In episode two of “House of the Dragon,” Daemon briefly steals an egg of the dragon Dreamfyre, which Rhaenyra finally retrieves from him and returns to the Dragonpit. This momentary theft truly mirrors a very talked-about concept about the place Daenerys’s dragon eggs got here from. Let’s break it down.

Are Daenerys’s Dragons Related to the “House of the Dragon” Dragons?

When Daenerys receives the dragon eggs from Magister Illyrio in the first guide of George R. R. Martin’s “A Song of Ice and Fire” collection, he tells her they’re “from the Shadow Lands past Asshai.” He provides, “The eons have turned them to stone, but nonetheless they burn brilliant with magnificence.” Legend has it that the first dragons got here the Shadow Lands, which makes it doable that the dragon eggs are utterly unrelated to the dragons the Targaryens introduced to Westeros from Valyria.

However, many guide readers imagine there’s one other place the eggs might have come from, and all of it goes again to Dreamfyre, who was born throughout the reign of Aegon the Conqueror.

How Daenerys’s Dragons Are Related to Dreamfyre, Theory

As documented in the guide “Fire and Blood,” Dreamfyre laid a number of clutches of dragon eggs.
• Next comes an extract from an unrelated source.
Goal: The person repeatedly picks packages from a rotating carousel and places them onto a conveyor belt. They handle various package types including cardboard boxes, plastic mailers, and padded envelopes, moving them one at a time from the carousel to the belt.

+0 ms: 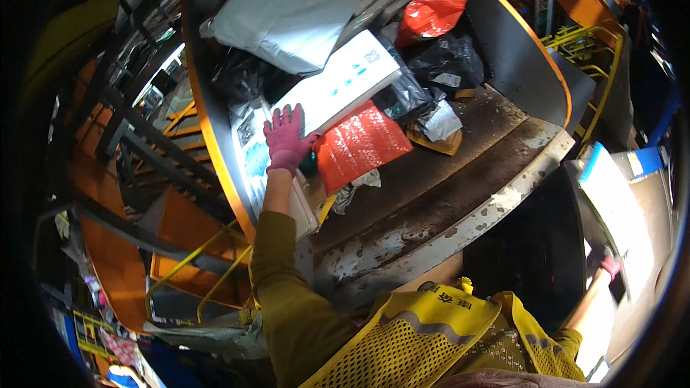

Dreamfyre’s essential rider was Princess Rhaena, Aegon’s granddaughter.

During a time of restlessness, Rhaena fled with Dreamfyre to Fair Isle. By that time, Dreamfyre had already laid two clutches of eggs, and he or she added a 3rd clutch shortly after their arrival. Rhaena and her dragon fled and ended up at Casterly Rock, the place Lord Lyman Lannister wished one of the eggs. Rhaena refused, however all over the place she went, somebody wished one of the eggs. Eventually she and Dreamfyre each took up residence at the Targaryen seat, Dragonstone, and the eggs hatched.

At some level throughout their time there, Rhaena’s pal Elissa Farman, wanting a method to escape Westeros, stole three eggs from the hatcheries in Dragonstone and efficiently fled to Braavos. It’s possible these eggs have been additionally Dreamfyre’s. She offered the eggs and used the cash to lastly construct her personal boat and sail away. Neither Elissa nor the dragon eggs are ever returned, and there are by no means studies of the eggs hatching overseas.

Many guide readers imagine that these three eggs are the ones that ultimately ended up being introduced to Daenerys at her wedding ceremony feast. It would, of course, be apt for the Targaryen inheritor to obtain the final eggs of the Targaryen dragons.

So whereas the egg we noticed in episode two is actually not Drogon, Rhaegal, or Viserion, it’s extremely doable that egg is one of their siblings.